Exercise brief: Keep to one stretch of the data below, the lines from the one with "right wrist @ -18" up to and including the one with "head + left", and return that stretch exactly.

Supplied data:

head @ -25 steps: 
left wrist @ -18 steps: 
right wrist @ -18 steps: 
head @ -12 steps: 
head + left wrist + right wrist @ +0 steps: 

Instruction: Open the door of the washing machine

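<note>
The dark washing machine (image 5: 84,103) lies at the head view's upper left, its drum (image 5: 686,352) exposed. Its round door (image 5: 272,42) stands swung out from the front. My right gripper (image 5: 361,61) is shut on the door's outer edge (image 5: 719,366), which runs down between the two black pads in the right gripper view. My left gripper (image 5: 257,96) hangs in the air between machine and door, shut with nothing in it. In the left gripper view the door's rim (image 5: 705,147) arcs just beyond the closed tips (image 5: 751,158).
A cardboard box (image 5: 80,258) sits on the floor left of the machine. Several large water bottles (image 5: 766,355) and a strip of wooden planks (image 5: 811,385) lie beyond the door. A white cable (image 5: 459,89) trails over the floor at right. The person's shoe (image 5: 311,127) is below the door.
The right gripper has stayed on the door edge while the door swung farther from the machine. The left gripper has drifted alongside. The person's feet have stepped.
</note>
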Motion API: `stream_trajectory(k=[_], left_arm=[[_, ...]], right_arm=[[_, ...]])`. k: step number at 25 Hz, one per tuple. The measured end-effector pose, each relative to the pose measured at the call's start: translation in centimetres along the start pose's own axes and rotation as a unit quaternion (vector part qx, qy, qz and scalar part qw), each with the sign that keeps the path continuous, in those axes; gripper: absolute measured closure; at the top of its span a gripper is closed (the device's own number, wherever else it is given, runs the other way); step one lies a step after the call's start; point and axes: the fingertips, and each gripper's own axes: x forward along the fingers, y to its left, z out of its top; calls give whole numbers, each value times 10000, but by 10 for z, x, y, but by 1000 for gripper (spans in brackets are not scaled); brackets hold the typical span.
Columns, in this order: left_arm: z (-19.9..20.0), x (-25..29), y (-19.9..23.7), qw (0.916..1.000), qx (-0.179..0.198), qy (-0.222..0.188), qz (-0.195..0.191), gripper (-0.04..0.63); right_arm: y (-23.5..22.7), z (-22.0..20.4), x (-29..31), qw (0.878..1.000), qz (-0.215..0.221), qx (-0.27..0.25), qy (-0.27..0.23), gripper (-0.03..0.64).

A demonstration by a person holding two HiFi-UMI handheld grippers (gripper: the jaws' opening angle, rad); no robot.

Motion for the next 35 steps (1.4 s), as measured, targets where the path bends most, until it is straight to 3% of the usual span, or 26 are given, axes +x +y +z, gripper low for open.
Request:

Problem solution:
right wrist @ -18 steps: 
head @ -12 steps: 
head + left wrist + right wrist @ +0 steps: 

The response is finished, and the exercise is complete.